#### DATASET SECTION ####

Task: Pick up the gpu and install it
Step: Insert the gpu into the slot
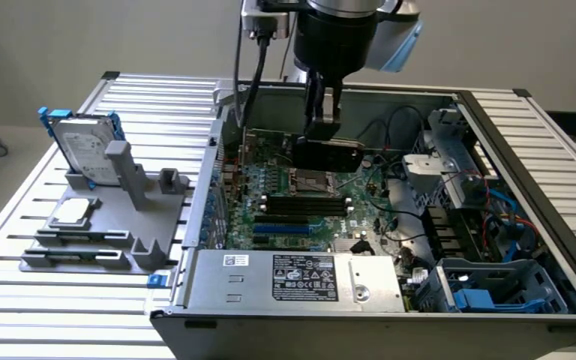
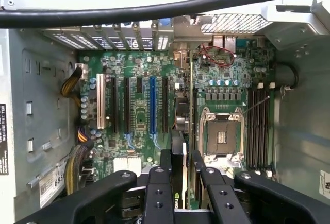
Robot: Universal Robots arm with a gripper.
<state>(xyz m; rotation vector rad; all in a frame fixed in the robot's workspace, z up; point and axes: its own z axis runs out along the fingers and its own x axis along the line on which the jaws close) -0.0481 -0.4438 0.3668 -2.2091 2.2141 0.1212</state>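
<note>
Gripper (image 2: 178,175) is clamped on the gpu (image 2: 179,141), held edge-down just above the motherboard (image 2: 139,110) inside the case (image 2: 41,105). The card is likely light, stiff and fragile, best pinched along its upper edge. 1 blue slot (image 2: 152,105) lies beyond.
</note>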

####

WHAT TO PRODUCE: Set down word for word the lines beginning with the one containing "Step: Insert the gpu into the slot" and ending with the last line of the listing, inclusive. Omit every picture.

THE COMPLETED TASK:
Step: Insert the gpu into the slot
Robot: Universal Robots arm with a gripper.
<state>(xyz m; rotation vector rad; all in a frame fixed in the robot's workspace, z up; point and axes: its own z axis runs out along the fingers and its own x axis along the line on which the jaws close) -0.0481 -0.4438 0.3668 -2.2091 2.2141 0.1212</state>
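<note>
Gripper (image 2: 178,175) is clamped on the gpu (image 2: 179,141), held edge-down just above the motherboard (image 2: 139,110) inside the case (image 2: 41,105). The card is likely light, stiff and fragile, best pinched along its upper edge. 1 blue slot (image 2: 152,105) lies beyond.
</note>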

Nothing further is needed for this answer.